Export yolov3 model with shape of weights error

PaddlePaddle / PaddleDetection

Object Detection toolkit based on PaddlePaddle. It supports object detection, instance segmentation, multiple object tracking and real-time multi-person keypoint detection.

Apache License 2.0

12.75k stars 2.88k forks source link

Export yolov3 model with shape of weights error #46

Closed lyw615 closed 4 years ago

lyw615 commented 4 years ago

command : python tools/export_model.py -c configs/yolov3_darknet.yml --output_dir=./inference_model -o weights=../model/car_p/vehicle_yolov3_darknet YoloTestFeed.image_shape=[3,608,608]

logs::2019-11-27 15:09:45,628-INFO: Loading parameters from ../model/car_p/vehicle_yolov3_darknet... Traceback (most recent call last): File "tools/export_model.py", line 120, in main() File "tools/export_model.py", line 107, in main checkpoint.load_params(exe, infer_prog, cfg.weights) File "./ppdet/utils/checkpoint.py", line 118, in load_params fluid.io.load_vars(exe, path, prog, predicate=_if_exist) File "/software/conda/envs/super_mask/lib/python3.6/site-packages/paddle/fluid/io.py", line 682, in load_vars filename=filename) File "/software/conda/envs/super_mask/lib/python3.6/site-packages/paddle/fluid/io.py", line 741, in load_vars format(orig_shape, each_var.name, new_shape))

RuntimeError: Shape not matching: the Program requires a parameter with a shape of ((255, 1024, 1, 1)), while the loaded parameter (namely [ yolo_output.0.conv.weights ]) has a shape of ((33, 1024, 1, 1))**

The weights can be used to infer image correctly,but with error in model export. Is the code or config file not updated?

Reference from: https://github.com/PaddlePaddle/PaddleDetection/blob/release/0.1/docs/EXPORT_MODEL.md

qingqing01 commented 4 years ago

@lyw615

The error shape in yolo_output.0.conv.weights caused by the class-num. The config file doesn't match your models. The doc is only an reference example. If you export model for vehicle-detection, you should use contrib/VehicleDetection/vehicle_yolov3_darknet.yml to export model.
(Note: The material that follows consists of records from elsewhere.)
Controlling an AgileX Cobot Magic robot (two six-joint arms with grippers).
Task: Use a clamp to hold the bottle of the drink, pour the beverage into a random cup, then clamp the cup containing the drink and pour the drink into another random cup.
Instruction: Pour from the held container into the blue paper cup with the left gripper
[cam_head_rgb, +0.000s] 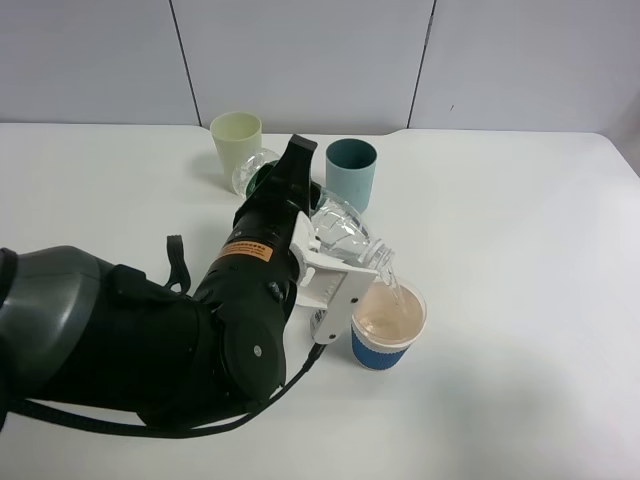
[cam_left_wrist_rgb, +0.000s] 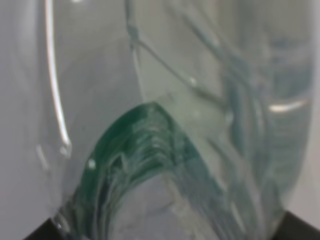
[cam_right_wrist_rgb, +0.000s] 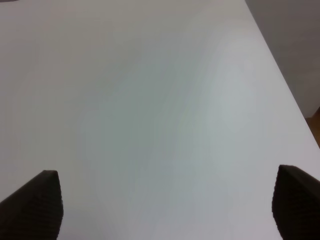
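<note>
High view: at centre frame, the left clamp (cam_head_rgb: 335, 268), clenched on the bottle (cam_head_rgb: 345, 235), tips water (cam_head_rgb: 397, 290) into the paper cup (cam_head_rgb: 385, 352), lower right of centre; the teal tumbler (cam_head_rgb: 351, 172) stands upper centre. Left wrist view: the bottle (cam_left_wrist_rgb: 200, 125) fills the frame. Right wrist view: the right clamp (cam_right_wrist_rgb: 165, 210) hangs released over bare table (cam_right_wrist_rgb: 150, 100). First pour in hand; next, probably righting the bottle.

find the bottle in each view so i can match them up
Exterior high: the bottle is centre, tilted, mouth over the paper cup.
Left wrist: it fills the picture, green label low centre.
Right wrist: not in it, only table.
Shared landmark: the green label, in exterior high and left wrist.
</note>
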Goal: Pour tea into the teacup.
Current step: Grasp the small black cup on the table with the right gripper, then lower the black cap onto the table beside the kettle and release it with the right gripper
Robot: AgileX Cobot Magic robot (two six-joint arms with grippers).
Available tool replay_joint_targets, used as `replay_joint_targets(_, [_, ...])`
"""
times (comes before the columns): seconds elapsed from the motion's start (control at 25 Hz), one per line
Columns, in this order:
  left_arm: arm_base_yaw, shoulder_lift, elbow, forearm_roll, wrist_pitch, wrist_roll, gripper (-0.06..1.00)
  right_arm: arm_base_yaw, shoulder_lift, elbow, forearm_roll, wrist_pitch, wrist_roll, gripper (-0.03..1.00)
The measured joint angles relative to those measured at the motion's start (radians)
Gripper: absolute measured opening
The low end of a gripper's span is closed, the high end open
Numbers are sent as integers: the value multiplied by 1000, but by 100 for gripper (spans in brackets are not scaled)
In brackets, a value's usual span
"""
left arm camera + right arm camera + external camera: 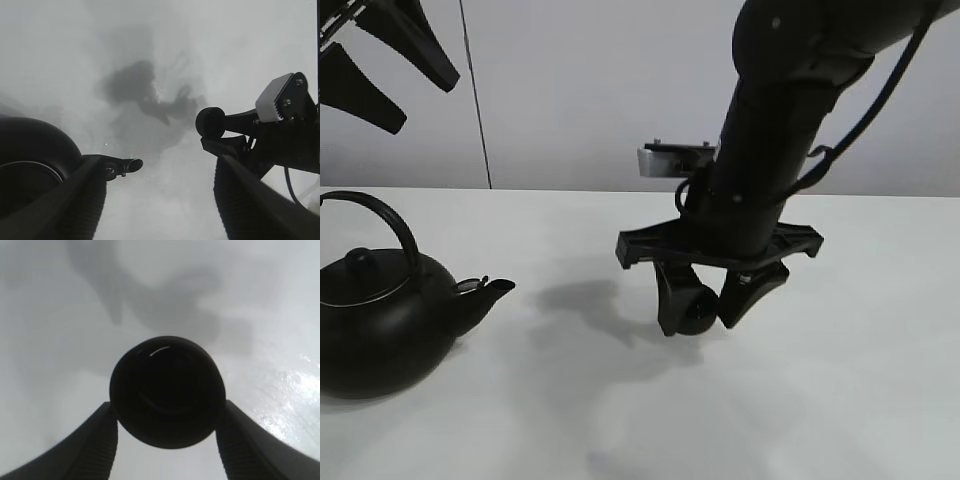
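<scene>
Right hand (701, 318) closed on cup (167, 390), low over mid-desk (840, 400), well apart from spout (500, 288) of teapot (380, 330). Left hand (420, 105) open, empty, high above teapot. Advice: hold cup level, rim up; set down within spout's reach; release cleanly.

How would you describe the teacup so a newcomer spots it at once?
Above the white table, follow the big black right arm down to its tool. The teacup is clamped in it: a small, round, matte-black cup with no handle, far smaller than the arch-handled teapot at the table's left.
</scene>
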Motion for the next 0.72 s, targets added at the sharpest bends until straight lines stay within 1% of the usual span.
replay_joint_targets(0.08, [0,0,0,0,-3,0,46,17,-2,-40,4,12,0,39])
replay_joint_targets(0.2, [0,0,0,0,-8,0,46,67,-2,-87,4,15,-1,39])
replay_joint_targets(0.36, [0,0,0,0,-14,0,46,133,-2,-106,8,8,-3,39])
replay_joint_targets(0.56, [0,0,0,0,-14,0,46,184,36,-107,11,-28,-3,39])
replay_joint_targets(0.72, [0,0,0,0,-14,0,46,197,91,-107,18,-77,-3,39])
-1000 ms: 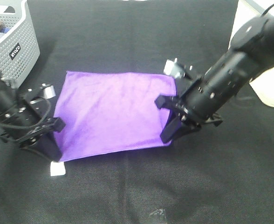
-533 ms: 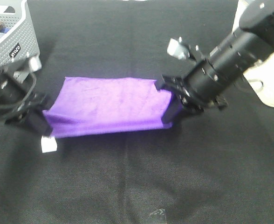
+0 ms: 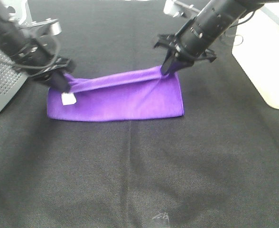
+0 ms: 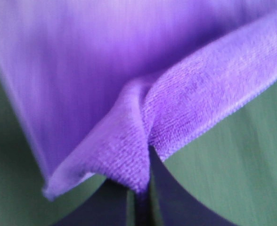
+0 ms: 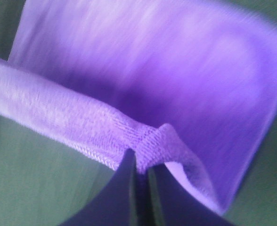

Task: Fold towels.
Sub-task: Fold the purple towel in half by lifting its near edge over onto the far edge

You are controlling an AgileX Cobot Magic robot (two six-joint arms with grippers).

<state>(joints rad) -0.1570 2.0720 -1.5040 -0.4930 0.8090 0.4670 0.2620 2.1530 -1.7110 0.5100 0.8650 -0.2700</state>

qingqing01 commented 4 years ago

@lyw615 Is this issue solved?

lyw615 commented 4 years ago

Yeah, as what you said. After model exported ,prediction can be achieved by the codes you offered. And satisfied my requirements to crop large size array into multi small size array to infer.But what confused me is the accuracy loss. True results can be infered from the large size but the small size array not for car plate.

lyw615 commented 4 years ago

Model exported for image shape (3,608,608), image shape for input is (2560,1920,3) . Blocksize from (1024,1024) to (512,512) are all tried with half blocksize as the offset . But the results seems no differences. Missed bboxes get score from 0 to 0.1. Do you know the reason for this

heavengate commented 4 years ago

Is the missed bboxes is crop into two image by your crop operation?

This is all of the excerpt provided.